Les prix de l'urée augmentent de 30 % alors que 1 million de tonnes d'engrais sont bloquées
Un quasi-blocus du détroit d'Ormuz a fracturé la chaîne d'approvisionnement mondiale des engrais, entraînant une escalade des prix de l'urée de 25 % à 30 % depuis le 28 février. Les producteurs de la région du Golfe ont déclaré un cas de force majeure sur les contrats destinés à l'Amérique du Sud et à l'Asie, une décision qui met légalement fin aux accords plutôt que de les retarder. Cela a bloqué environ 1 million de tonnes métriques d'engrais et forcé les acheteurs à se démener pour trouver des fournitures alternatives immédiates sur un marché qui se tend. Selon l'Institut autrichien de renseignement sur la chaîne d'approvisionnement, la région du Golfe représente environ 31 % des exportations mondiales d'urée, ce qui rend la perturbation critique.

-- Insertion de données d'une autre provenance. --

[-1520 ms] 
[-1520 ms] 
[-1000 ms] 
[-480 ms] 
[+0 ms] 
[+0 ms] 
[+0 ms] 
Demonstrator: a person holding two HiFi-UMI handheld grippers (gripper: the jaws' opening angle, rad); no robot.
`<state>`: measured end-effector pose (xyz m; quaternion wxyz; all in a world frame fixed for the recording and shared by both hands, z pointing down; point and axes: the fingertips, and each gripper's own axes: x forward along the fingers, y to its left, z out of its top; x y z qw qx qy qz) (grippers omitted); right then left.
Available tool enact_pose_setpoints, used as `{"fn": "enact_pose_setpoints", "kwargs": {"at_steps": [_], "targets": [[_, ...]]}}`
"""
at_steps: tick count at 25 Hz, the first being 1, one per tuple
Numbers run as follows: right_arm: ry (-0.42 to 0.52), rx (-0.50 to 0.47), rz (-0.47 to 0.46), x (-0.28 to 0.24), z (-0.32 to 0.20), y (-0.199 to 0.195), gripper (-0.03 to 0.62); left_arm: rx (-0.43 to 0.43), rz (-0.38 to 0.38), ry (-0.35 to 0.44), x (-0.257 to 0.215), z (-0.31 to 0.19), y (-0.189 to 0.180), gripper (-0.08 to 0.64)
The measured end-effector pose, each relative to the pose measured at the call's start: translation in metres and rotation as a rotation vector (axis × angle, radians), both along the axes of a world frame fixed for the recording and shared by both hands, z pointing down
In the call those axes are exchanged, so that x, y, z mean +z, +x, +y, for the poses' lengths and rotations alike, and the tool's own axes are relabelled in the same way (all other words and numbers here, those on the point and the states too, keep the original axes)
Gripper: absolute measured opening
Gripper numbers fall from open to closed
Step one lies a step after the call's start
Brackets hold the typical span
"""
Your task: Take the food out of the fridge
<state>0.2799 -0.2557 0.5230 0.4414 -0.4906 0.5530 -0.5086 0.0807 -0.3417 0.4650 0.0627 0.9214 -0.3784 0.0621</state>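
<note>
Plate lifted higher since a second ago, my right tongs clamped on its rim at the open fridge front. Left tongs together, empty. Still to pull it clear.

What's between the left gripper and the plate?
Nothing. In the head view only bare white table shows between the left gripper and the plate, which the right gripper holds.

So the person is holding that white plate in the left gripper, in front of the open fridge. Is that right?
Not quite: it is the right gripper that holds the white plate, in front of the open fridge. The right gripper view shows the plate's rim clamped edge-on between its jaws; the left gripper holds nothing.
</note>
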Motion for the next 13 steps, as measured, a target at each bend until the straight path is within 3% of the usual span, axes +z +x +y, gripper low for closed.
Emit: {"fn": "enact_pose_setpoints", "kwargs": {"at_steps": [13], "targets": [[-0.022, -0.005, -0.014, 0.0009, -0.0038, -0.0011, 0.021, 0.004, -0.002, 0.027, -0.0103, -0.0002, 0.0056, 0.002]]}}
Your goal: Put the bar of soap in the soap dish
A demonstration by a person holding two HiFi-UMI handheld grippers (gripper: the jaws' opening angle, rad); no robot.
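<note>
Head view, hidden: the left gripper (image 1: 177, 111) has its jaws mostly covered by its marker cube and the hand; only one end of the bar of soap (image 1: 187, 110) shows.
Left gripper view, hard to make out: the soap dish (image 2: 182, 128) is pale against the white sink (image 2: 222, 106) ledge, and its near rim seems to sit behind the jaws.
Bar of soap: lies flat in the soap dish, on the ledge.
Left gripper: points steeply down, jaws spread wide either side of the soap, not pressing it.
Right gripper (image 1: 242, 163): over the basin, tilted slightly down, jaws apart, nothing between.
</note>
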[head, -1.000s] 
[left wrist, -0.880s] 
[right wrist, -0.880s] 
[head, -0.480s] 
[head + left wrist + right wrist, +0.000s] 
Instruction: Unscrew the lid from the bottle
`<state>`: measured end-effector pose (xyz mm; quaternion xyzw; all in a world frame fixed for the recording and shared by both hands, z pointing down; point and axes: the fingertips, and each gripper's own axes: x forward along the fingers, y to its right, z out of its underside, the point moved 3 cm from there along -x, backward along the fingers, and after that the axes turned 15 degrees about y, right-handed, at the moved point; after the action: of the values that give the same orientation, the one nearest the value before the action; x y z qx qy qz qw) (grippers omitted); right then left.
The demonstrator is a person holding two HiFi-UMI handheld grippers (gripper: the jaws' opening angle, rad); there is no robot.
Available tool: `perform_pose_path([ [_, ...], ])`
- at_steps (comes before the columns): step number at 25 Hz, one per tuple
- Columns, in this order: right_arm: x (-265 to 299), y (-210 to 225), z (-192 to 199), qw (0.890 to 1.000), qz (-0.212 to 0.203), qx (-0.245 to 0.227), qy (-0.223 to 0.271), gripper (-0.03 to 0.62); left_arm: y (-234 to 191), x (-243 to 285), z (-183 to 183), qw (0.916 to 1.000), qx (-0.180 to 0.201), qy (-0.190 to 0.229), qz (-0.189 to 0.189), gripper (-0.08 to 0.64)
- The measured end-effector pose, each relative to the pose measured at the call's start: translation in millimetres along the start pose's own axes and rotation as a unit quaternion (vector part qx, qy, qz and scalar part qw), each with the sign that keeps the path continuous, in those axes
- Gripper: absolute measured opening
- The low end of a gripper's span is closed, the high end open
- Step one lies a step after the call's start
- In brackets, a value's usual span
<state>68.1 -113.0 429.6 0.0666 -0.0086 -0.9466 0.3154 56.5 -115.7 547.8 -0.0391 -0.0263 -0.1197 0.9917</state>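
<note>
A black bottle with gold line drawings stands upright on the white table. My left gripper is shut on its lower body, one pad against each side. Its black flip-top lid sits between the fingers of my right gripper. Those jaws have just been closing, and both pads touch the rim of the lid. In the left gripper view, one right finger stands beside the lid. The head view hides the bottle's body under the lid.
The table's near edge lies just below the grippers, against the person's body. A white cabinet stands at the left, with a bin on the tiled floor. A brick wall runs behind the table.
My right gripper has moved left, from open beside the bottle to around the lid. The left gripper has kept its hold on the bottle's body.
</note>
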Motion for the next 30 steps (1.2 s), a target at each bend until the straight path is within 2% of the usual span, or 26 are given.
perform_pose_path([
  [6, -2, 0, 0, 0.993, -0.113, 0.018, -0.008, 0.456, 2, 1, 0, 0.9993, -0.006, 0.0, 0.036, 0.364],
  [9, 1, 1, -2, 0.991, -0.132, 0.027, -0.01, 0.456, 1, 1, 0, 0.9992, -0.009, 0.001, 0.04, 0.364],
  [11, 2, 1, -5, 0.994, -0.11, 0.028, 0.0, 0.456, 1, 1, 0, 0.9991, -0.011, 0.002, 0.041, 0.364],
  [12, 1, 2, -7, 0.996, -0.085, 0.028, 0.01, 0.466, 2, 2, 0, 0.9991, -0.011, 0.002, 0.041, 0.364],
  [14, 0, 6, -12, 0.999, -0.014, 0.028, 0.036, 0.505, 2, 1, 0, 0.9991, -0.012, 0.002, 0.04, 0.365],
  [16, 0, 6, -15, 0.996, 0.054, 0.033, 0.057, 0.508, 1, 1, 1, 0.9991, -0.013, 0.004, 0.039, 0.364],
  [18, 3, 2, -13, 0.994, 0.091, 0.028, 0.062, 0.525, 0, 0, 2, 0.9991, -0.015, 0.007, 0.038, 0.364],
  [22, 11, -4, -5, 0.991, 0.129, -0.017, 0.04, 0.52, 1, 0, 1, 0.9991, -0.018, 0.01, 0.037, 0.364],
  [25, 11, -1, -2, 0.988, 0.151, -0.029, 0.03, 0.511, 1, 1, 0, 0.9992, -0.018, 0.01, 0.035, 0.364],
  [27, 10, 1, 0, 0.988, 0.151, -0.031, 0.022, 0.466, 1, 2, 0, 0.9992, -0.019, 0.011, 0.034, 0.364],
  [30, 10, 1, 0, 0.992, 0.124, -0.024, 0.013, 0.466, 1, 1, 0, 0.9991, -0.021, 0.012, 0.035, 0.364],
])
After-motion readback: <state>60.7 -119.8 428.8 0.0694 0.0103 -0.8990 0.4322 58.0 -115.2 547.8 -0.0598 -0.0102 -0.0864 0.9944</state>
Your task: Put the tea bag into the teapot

Cette crise est une conséquence directe du choc énergétique plus large. Le chef de l'Agence internationale de l'énergie, Fatih Birol, a averti que le rétablissement complet du flux énergétique à travers le détroit pourrait prendre au moins six mois. La chaîne d'approvisionnement agricole est profondément vulnérable, car elle dépend d'intrants comme le soufre, les produits chimiques et le diesel – dont presque tous sont affectés par ce goulet d'étranglement. Avec 45 % des exportations mondiales de soufre transitant également par le détroit, la production d'engrais essentiels est soumise à une forte pression.
Un choc des prix alimentaires devrait atteindre les rayons des détaillants d'ici 2027
La crise actuelle des engrais devrait se dérouler en trois étapes distinctes, culminant avec des coûts plus élevés pour les consommateurs. La première vague est la flambée immédiate des prix des engrais et la rupture des systèmes contractuels. Selon l'analyse de l'ancienne conseillère de la Banque centrale russe Alexandra Prokopenko, la deuxième vague devrait frapper au troisième et quatrième trimestres de 2026. Au cours de cette période, la disponibilité restreinte des engrais devrait entraîner une réduction des zones de plantation et des rendements agricoles plus faibles, les régions dépendantes des importations en Afrique et en Asie du Sud étant les plus durement touchées.
La vague finale se manifestera en 2027, alors que les coûts agricoles bruts plus élevés se répercuteront sur la chaîne d'approvisionnement jusqu'aux prix alimentaires de détail. Ce calendrier corrobore les avertissements des analystes qui notent que, pendant la crise pétrolière des années 1970, les chocs de prix alimentaires qui en ont résulté ont été plus graves et plus durables que les augmentations initiales des prix de l'énergie, contribuant de manière significative à l'inflation globale.
La Russie s'empare de parts de marché suite à la perturbation du Golfe
Le vide d'approvisionnement créé par la perturbation d'Ormuz présente une opportunité stratégique significative pour la Russie, un fournisseur mondial dominant d'ammoniac et d'engrais azotés. Avec la Biélorussie, la Russie contrôle déjà environ 40 % du marché mondial de la potasse et est un exportateur d'urée de premier plan aux côtés du Qatar. Le pays exporte plus de 45 millions de tonnes d'engrais par an, principalement vers les pays du Sud.
Des preuves d'un changement de marché apparaissent déjà alors que les importateurs recherchent la stabilité. Des entreprises au Nigeria et au Ghana contournent apparemment les fournisseurs traditionnels du Golfe pour passer des commandes anticipées auprès des producteurs russes pour le troisième trimestre. Ce pivot suggère que les avantages pour la Russie vont au-delà des revenus à court terme des prix élevés des matières premières, lui permettant de sécuriser des parts de marché à long terme et de remodeler les routes commerciales mondiales des engrais.